Did you know that global warming is endangering the most popular kitchen spice of them all? What would cookies and cakes be like with no vanilla? Personally, I don’t want to find out. Each year, over 60 tons of vanilla are sold globally, mostly in the United States. Vanilla comes from the vanilla bean, the fruit of the orchid Vanilla planifolia. While a native of Mexico, most of the world's commercial vanilla is grown in Madagascar, where the flowers must be hand-pollinated, since no native pollinators live on this island east of Africa.

It takes 300 hand pollinated orchid blossoms to get one pound of dried vanilla beans.
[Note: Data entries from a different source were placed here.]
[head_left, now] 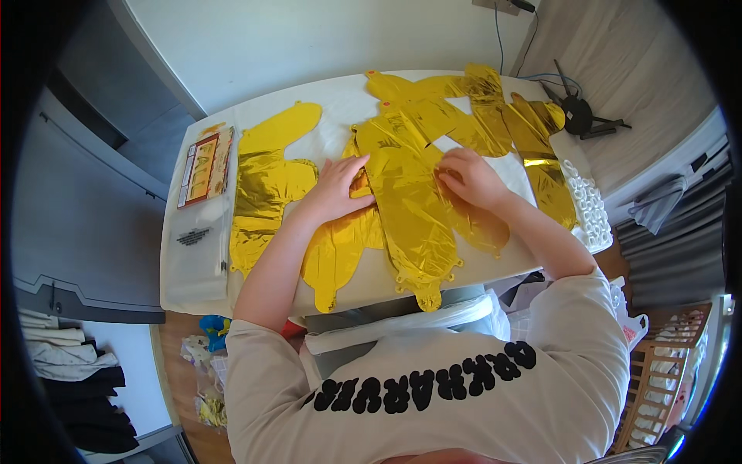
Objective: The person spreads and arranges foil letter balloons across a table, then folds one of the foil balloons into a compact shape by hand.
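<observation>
Several flat, uninflated gold foil balloons lie overlapped on the white-covered table. My left hand [338,189] rests at the left edge of the middle foil balloon [406,209], thumb and fingers apart, with gold foil showing between them. On that balloon's right side, my right hand [473,179] has its fingers curled in and pinched at the foil edge; exactly what lies under the fingertips is hidden. A small white patch [445,144] shows just above the right hand; I cannot tell whether it is paper or tablecloth. Another gold foil balloon [270,185] lies flat to the left of my left arm.
On the table's left side lies a clear plastic bag [202,259] with a printed card [205,168]. A black router with antennas [578,116] stands at the far right corner, near a tray of white ring-shaped pieces [589,209]. The tablecloth [363,288] hangs over the near edge.
</observation>
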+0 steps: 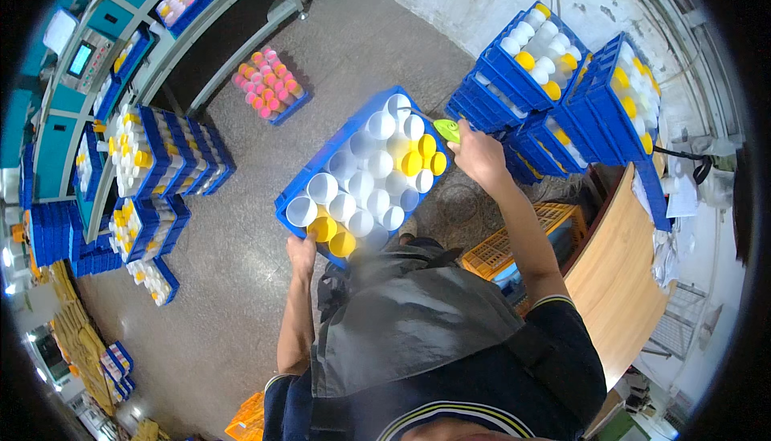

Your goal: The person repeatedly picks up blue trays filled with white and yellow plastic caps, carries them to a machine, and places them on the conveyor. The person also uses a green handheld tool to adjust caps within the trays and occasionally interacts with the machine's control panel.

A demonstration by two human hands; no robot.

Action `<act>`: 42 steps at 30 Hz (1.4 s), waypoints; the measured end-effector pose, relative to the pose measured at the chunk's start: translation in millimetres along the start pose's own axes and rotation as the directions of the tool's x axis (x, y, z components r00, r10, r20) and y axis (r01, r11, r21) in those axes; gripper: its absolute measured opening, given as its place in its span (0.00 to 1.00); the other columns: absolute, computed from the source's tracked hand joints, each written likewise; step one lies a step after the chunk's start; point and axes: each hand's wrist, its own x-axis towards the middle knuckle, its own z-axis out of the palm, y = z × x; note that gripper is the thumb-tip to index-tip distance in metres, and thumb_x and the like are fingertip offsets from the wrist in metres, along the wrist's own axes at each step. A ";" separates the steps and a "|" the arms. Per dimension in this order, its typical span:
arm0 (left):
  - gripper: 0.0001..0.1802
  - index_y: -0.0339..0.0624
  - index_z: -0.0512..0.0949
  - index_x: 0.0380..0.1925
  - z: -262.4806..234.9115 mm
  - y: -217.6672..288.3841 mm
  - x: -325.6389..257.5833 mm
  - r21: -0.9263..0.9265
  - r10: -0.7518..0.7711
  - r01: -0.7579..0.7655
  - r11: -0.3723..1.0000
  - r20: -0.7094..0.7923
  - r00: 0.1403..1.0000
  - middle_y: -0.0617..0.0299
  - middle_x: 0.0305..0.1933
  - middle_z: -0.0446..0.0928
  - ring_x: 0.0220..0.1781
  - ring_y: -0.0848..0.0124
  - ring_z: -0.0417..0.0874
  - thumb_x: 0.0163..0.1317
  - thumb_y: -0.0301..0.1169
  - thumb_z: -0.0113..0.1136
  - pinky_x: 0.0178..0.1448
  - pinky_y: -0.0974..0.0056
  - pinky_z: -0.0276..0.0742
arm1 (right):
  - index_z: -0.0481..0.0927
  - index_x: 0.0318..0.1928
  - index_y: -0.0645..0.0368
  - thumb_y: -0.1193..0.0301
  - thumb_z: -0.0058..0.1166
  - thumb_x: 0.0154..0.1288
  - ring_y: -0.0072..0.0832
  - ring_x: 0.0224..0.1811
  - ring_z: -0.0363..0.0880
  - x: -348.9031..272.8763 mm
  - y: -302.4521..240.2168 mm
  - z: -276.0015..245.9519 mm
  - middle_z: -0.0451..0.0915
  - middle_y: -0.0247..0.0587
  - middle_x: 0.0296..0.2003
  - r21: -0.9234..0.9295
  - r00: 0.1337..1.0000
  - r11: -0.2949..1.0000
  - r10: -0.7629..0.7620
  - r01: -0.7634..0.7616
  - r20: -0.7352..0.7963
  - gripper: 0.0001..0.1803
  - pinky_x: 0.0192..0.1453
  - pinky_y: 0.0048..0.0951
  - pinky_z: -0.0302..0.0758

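In front of me is a blue plastic crate (pixel 291 188), filled with upright hollow tubes. Most are white tubes (pixel 323 188); several yellow tubes (pixel 342 242) sit at the near end and along the right side. My left hand (pixel 301 253) is closed on the crate's near left edge, its fingertips partly hidden by the tubes. In my right hand (pixel 479 154) is a hook tool with a lime-green handle (pixel 446 129). Its thin metal shank reaches over the far right corner of the crate, close to a white tube, and whether the tip touches anything I cannot tell.
Blue crates of white and yellow tubes stand stacked at the right (pixel 522 59) and left (pixel 152 152). A small crate of pink-topped tubes (pixel 269 83) lies on the floor ahead. To my right are an orange crate (pixel 490 258) and a wooden table (pixel 614 280). A teal machine (pixel 76 47) lines the left.
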 end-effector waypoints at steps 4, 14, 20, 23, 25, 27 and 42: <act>0.17 0.28 0.81 0.39 4.0 11.0 -20.7 0.121 -0.001 0.002 0.993 -0.009 1.000 0.41 0.36 0.84 0.42 0.53 0.86 0.57 0.34 0.61 0.48 0.55 0.77 | 0.71 0.44 0.60 0.63 0.57 0.65 0.51 0.34 0.84 -16.3 5.9 -11.9 0.83 0.55 0.28 0.046 0.998 0.998 -0.049 0.048 0.031 0.15 0.37 0.50 0.78; 0.21 0.31 0.79 0.43 20.4 23.7 -37.8 0.295 -0.017 0.052 0.954 -0.118 0.993 0.36 0.37 0.82 0.47 0.41 0.83 0.53 0.36 0.61 0.53 0.48 0.76 | 0.72 0.48 0.63 0.64 0.56 0.65 0.54 0.37 0.83 -42.2 -11.1 -18.1 0.83 0.58 0.31 0.053 0.976 0.987 -0.156 0.150 0.153 0.18 0.40 0.51 0.78; 0.31 0.33 0.71 0.58 28.7 29.9 -44.5 0.335 -0.020 0.068 0.940 -0.146 0.989 0.35 0.40 0.82 0.47 0.41 0.82 0.54 0.36 0.60 0.55 0.47 0.75 | 0.72 0.52 0.65 0.65 0.57 0.63 0.53 0.41 0.83 -49.5 -28.8 -15.8 0.83 0.61 0.32 0.036 0.952 0.978 -0.207 0.204 0.227 0.21 0.46 0.49 0.78; 0.41 0.27 0.61 0.66 31.8 31.9 -44.2 0.450 -0.034 0.093 0.888 -0.138 0.990 0.34 0.40 0.81 0.47 0.42 0.83 0.55 0.37 0.59 0.55 0.48 0.76 | 0.69 0.50 0.62 0.63 0.56 0.66 0.55 0.37 0.83 -53.8 -36.0 -14.5 0.82 0.60 0.31 0.073 0.940 0.966 -0.260 0.250 0.220 0.19 0.42 0.53 0.77; 0.41 0.24 0.61 0.66 34.0 32.5 -43.5 0.423 -0.053 0.117 0.899 -0.162 0.985 0.33 0.39 0.81 0.47 0.42 0.83 0.54 0.37 0.59 0.55 0.48 0.76 | 0.70 0.51 0.62 0.63 0.56 0.66 0.55 0.37 0.83 -56.7 -43.4 -11.7 0.82 0.60 0.30 0.080 0.922 0.949 -0.316 0.306 0.223 0.19 0.41 0.52 0.77; 0.42 0.22 0.59 0.65 37.3 32.6 -42.9 0.427 -0.048 0.120 0.896 -0.175 0.983 0.33 0.40 0.81 0.47 0.42 0.83 0.54 0.37 0.59 0.55 0.47 0.76 | 0.70 0.51 0.62 0.63 0.56 0.66 0.55 0.37 0.83 -60.4 -50.9 -8.6 0.82 0.61 0.30 0.089 0.913 0.940 -0.341 0.330 0.225 0.20 0.41 0.52 0.77; 0.43 0.14 0.56 0.64 54.4 36.9 -40.3 0.368 -0.066 0.165 0.915 -0.267 0.961 0.31 0.39 0.81 0.43 0.41 0.84 0.55 0.36 0.57 0.50 0.47 0.79 | 0.70 0.48 0.64 0.64 0.56 0.65 0.54 0.32 0.82 -86.4 -79.6 6.6 0.81 0.56 0.25 0.151 0.789 0.796 -0.603 0.586 0.114 0.19 0.35 0.52 0.76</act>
But due to climate change, the island of Madagascar as well as Mexico, has been seeing more—and more intense—weather. Hurricanes, or cyclones in some parts of the world, are intensifying. And the last two decades have been filled with cyclones and tropical storms damaging farms and production. 2024 was particularly detrimental. Torrential rain and high winds flooded fields and stripped many vanilla pods from their vines in Madagascar’s key vanilla-growing regions.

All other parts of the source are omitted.